◆ Data shown ◆
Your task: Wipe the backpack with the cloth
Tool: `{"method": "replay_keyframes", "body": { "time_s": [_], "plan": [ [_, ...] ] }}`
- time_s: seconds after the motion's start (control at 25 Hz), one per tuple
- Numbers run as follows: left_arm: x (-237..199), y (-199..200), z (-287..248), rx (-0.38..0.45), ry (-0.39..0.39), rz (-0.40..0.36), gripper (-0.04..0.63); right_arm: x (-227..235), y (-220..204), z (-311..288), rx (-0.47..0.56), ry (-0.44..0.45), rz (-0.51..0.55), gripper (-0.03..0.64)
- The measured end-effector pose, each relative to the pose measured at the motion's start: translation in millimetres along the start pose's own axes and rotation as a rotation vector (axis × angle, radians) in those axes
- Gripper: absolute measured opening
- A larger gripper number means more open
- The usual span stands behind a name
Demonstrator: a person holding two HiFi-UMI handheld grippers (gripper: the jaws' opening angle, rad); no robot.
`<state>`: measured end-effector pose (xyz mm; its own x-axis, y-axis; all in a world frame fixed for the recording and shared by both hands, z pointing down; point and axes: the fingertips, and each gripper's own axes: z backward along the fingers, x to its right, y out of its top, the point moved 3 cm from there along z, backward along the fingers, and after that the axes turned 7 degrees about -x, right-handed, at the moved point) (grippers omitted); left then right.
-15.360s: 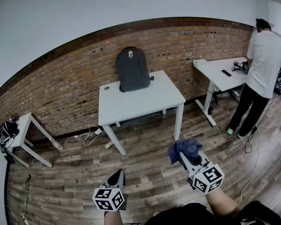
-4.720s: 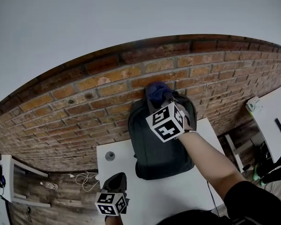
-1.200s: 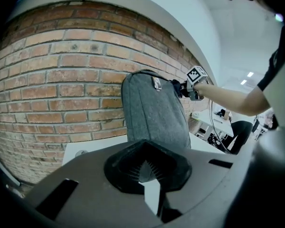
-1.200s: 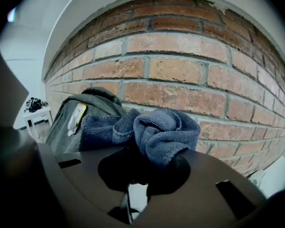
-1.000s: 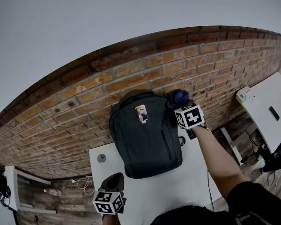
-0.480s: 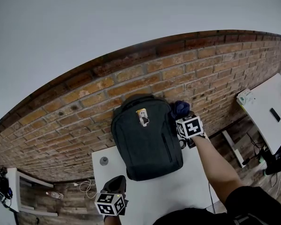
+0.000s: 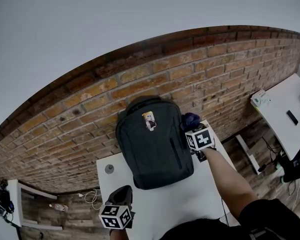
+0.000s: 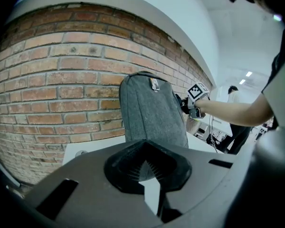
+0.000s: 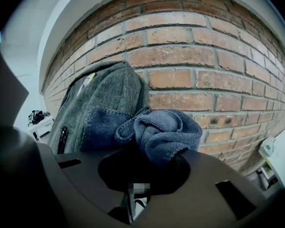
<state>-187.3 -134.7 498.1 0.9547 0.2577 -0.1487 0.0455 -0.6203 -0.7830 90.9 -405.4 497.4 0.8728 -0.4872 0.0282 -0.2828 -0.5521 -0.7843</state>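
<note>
A dark grey backpack [image 7: 152,141] stands upright on a white table [image 7: 190,199], leaning against the brick wall. The right gripper [image 7: 192,129] is shut on a bunched blue cloth [image 7: 190,120], pressed to the pack's right side near mid height. In the right gripper view the cloth [image 9: 152,132] lies against the grey fabric of the backpack [image 9: 102,103]. The left gripper [image 7: 121,198] hangs low over the table's front left, away from the pack. Its jaws stand nearly closed with nothing between them, the left gripper [image 8: 145,167] pointing at the backpack [image 8: 152,115].
The brick wall [image 7: 90,119] rises directly behind the table. A small round grommet [image 7: 109,169] sits in the table's left part. A second white desk [image 7: 285,121] with a phone and a box stands at the right. A small table [image 7: 12,204] is at the far left.
The right gripper and the cloth have slid down the backpack's right side from near its top corner. The left gripper has stayed put.
</note>
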Motion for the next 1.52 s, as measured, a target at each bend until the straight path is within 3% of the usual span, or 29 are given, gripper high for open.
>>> {"method": "replay_keyframes", "body": {
  "time_s": [0.4, 0.8, 1.0, 1.52],
  "plan": [
    [2, -1, 5, 0.001, -0.001, -0.001, -0.006, -3, -32, -4, -0.051, 0.027, -0.021, 0.035],
    [14, -7, 4, -0.008, -0.024, -0.009, -0.006, -9, -75, -6, -0.131, 0.018, 0.041, 0.035],
    [17, -10, 5, -0.008, -0.028, -0.012, -0.006, -12, -103, -6, -0.191, 0.061, 0.024, 0.035],
    [25, -7, 5, -0.001, -0.049, -0.027, -0.006, -23, -185, 3, -0.364, 0.071, 0.087, 0.035]
  ]
}}
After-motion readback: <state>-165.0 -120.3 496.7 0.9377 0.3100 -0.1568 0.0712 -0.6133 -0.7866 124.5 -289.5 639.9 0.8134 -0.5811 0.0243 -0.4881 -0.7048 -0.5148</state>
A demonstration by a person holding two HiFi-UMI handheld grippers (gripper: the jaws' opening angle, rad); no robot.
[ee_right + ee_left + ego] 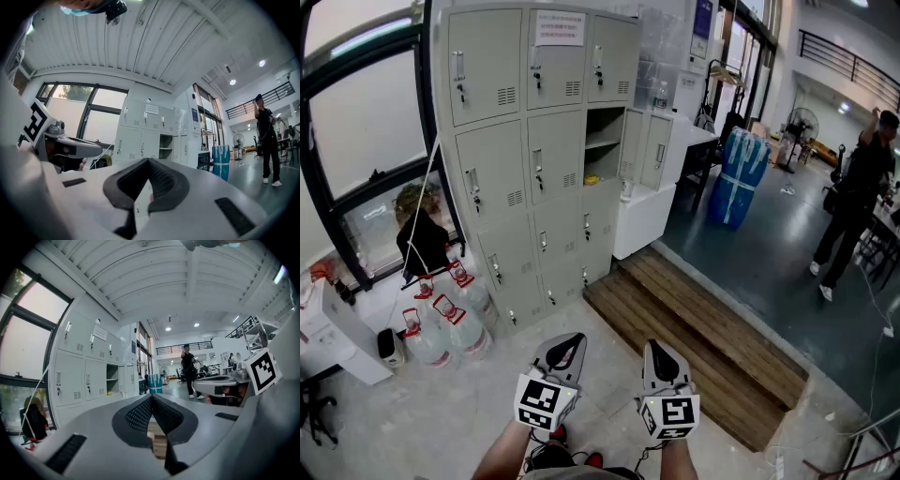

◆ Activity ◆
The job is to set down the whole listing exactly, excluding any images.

◆ Your response ◆
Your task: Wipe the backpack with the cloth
Tool: `{"method": "replay_keyframes", "body": { "time_s": [_], "plan": [ [_, ...] ] }}`
- time_s: seconds after the motion's start (control at 25 Hz), one per tuple
- Numbers run as follows: left_arm: x (-237..199), y (-199..200), z (-287..248), rx (-0.38..0.45), ry (-0.39..0.39), rz (-0.40..0.36), gripper (-0.04..0.63); right_arm: x (-227..235), y (-220..204), z (-311..288), rx (-0.47..0.56), ry (-0.44..0.45), rz (-0.51..0.55), gripper (-0.03..0.64)
- The measured end-effector pose, each relative to the pose measured at the motion's start: translation in millimetres along the start pose's own axes and rotation as a rotation vector (axis × angle, radians) in those axes
- Gripper: absolute measured opening
- A larger gripper number means more open
- The usual span stands behind a name
Demonstrator: a person holding two HiFi-UMI handheld grippers (gripper: the jaws' opening angle, rad); no robot.
`<state>`: measured end-effector pose (xyz mm; its own x-axis, y-axis; all in a world frame fixed for the recording and shared by both hands, z pointing down; point and axes: the fingertips, and each gripper's own axes: z backward along the fingers, x to its right, y out of its top, the point moved 3 cm from there along z, backward along the fingers, and after that the axes turned 7 degrees about -x, right-handed, at the moved point) (grippers omitted); left then right.
-15.360s: 
-4.720s: 
-1.200s: 
-1.200s: 
-1.000s: 
-0.480s: 
+0.000s: 
+0.000s: 
+0.000s: 
<state>-187.3 -134.7 498.1 0.9547 0.2577 -0.1487 0.0455 -0.6203 -0.7830 90.9 -405.4 497.4 0.8728 -0.4872 0.0282 -0.2828 -0.5521 -0.7843</state>
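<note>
A dark grey backpack [image 7: 152,141] stands upright on a white table [image 7: 190,199], leaning against the brick wall. The right gripper [image 7: 192,129] is shut on a bunched blue cloth [image 7: 190,120], pressed to the pack's right side near mid height. In the right gripper view the cloth [image 9: 152,132] lies against the grey fabric of the backpack [image 9: 102,103]. The left gripper [image 7: 121,198] hangs low over the table's front left, away from the pack. Its jaws stand nearly closed with nothing between them, the left gripper [image 8: 145,167] pointing at the backpack [image 8: 152,115].
The brick wall [image 7: 90,119] rises directly behind the table. A small round grommet [image 7: 109,169] sits in the table's left part. A second white desk [image 7: 285,121] with a phone and a box stands at the right. A small table [image 7: 12,204] is at the far left.
The right gripper and the cloth have slid down the backpack's right side from near its top corner. The left gripper has stayed put.
</note>
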Motion for the next 1.52 s, as measured, a target at each bend until the straight path is within 3% of the usual span, or 29 are given, gripper high for open.
>>> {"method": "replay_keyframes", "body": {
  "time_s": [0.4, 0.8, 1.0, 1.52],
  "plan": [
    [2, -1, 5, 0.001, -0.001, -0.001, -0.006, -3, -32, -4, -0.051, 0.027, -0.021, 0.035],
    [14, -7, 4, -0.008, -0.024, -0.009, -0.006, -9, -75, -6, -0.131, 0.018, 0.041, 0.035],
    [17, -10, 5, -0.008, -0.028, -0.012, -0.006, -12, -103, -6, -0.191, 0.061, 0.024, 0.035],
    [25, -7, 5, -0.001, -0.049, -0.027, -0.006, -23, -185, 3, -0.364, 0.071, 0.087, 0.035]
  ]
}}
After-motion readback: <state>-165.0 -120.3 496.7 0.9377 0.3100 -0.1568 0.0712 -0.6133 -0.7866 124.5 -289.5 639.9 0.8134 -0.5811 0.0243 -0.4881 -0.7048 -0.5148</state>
A demonstration by a person holding two HiFi-UMI handheld grippers (gripper: the jaws' opening angle, rad); no robot.
[ee_right + ee_left + ego] 

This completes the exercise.